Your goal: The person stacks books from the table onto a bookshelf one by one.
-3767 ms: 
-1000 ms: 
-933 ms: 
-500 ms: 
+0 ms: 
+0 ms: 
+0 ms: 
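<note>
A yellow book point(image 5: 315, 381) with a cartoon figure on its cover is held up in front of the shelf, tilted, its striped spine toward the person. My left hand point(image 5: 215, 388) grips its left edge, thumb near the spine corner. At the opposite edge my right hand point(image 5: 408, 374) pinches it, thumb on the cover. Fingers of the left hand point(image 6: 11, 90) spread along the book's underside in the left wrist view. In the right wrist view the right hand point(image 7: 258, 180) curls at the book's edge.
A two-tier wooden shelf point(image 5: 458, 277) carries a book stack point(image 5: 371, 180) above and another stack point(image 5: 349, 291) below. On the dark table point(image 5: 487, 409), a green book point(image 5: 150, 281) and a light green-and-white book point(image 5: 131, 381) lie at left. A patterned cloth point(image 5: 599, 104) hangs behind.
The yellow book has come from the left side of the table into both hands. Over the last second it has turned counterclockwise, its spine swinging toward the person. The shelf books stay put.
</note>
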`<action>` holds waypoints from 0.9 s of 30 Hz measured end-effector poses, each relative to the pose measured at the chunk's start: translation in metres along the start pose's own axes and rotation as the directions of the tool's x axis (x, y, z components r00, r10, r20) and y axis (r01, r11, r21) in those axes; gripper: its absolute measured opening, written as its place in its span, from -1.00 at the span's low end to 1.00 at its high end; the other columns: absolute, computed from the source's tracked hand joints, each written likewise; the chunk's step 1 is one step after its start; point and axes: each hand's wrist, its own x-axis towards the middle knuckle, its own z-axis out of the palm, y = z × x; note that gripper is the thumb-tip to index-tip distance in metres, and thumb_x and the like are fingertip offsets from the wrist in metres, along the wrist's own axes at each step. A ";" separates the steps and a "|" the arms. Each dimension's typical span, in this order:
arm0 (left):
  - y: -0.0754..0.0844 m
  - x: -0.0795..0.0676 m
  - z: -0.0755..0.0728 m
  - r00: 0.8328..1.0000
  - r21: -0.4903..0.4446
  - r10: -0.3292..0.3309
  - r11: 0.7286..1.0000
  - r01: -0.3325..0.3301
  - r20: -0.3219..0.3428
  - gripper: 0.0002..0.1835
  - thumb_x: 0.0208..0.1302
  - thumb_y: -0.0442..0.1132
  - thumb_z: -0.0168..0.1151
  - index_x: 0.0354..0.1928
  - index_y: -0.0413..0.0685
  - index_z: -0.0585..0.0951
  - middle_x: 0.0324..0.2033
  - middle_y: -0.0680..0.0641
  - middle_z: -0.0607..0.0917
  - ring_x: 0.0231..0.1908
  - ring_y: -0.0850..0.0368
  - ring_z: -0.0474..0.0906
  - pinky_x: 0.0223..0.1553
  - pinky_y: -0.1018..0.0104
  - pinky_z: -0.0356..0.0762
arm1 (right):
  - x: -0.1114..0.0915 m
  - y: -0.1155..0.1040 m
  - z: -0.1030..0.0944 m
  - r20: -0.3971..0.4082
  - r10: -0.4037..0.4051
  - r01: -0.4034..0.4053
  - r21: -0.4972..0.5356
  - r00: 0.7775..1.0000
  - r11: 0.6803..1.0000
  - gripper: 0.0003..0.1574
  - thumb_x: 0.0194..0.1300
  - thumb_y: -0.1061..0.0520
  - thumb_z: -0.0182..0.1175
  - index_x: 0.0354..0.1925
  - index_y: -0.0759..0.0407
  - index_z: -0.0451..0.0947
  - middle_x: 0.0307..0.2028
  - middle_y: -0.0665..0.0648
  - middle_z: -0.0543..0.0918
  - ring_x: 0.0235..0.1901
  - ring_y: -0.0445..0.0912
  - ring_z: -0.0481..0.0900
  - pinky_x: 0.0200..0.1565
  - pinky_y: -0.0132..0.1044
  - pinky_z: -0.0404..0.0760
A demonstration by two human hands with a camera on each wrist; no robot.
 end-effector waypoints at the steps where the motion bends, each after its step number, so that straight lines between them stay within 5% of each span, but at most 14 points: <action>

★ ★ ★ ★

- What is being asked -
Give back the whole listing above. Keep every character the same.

- The answer -
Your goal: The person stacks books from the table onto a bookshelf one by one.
-3767 ms: 
-1000 ms: 
-933 ms: 
-500 ms: 
+0 ms: 
+0 ms: 
+0 ms: 
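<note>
A yellow book point(image 5: 315, 381) with a cartoon figure on its cover is held up in front of the shelf, tilted, its striped spine toward the person. My left hand point(image 5: 215, 388) grips its left edge, thumb near the spine corner. At the opposite edge my right hand point(image 5: 408, 374) pinches it, thumb on the cover. Fingers of the left hand point(image 6: 11, 90) spread along the book's underside in the left wrist view. In the right wrist view the right hand point(image 7: 258, 180) curls at the book's edge.
A two-tier wooden shelf point(image 5: 458, 277) carries a book stack point(image 5: 371, 180) above and another stack point(image 5: 349, 291) below. On the dark table point(image 5: 487, 409), a green book point(image 5: 150, 281) and a light green-and-white book point(image 5: 131, 381) lie at left. A patterned cloth point(image 5: 599, 104) hangs behind.
The yellow book has come from the left side of the table into both hands. Over the last second it has turned counterclockwise, its spine swinging toward the person. The shelf books stay put.
</note>
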`<action>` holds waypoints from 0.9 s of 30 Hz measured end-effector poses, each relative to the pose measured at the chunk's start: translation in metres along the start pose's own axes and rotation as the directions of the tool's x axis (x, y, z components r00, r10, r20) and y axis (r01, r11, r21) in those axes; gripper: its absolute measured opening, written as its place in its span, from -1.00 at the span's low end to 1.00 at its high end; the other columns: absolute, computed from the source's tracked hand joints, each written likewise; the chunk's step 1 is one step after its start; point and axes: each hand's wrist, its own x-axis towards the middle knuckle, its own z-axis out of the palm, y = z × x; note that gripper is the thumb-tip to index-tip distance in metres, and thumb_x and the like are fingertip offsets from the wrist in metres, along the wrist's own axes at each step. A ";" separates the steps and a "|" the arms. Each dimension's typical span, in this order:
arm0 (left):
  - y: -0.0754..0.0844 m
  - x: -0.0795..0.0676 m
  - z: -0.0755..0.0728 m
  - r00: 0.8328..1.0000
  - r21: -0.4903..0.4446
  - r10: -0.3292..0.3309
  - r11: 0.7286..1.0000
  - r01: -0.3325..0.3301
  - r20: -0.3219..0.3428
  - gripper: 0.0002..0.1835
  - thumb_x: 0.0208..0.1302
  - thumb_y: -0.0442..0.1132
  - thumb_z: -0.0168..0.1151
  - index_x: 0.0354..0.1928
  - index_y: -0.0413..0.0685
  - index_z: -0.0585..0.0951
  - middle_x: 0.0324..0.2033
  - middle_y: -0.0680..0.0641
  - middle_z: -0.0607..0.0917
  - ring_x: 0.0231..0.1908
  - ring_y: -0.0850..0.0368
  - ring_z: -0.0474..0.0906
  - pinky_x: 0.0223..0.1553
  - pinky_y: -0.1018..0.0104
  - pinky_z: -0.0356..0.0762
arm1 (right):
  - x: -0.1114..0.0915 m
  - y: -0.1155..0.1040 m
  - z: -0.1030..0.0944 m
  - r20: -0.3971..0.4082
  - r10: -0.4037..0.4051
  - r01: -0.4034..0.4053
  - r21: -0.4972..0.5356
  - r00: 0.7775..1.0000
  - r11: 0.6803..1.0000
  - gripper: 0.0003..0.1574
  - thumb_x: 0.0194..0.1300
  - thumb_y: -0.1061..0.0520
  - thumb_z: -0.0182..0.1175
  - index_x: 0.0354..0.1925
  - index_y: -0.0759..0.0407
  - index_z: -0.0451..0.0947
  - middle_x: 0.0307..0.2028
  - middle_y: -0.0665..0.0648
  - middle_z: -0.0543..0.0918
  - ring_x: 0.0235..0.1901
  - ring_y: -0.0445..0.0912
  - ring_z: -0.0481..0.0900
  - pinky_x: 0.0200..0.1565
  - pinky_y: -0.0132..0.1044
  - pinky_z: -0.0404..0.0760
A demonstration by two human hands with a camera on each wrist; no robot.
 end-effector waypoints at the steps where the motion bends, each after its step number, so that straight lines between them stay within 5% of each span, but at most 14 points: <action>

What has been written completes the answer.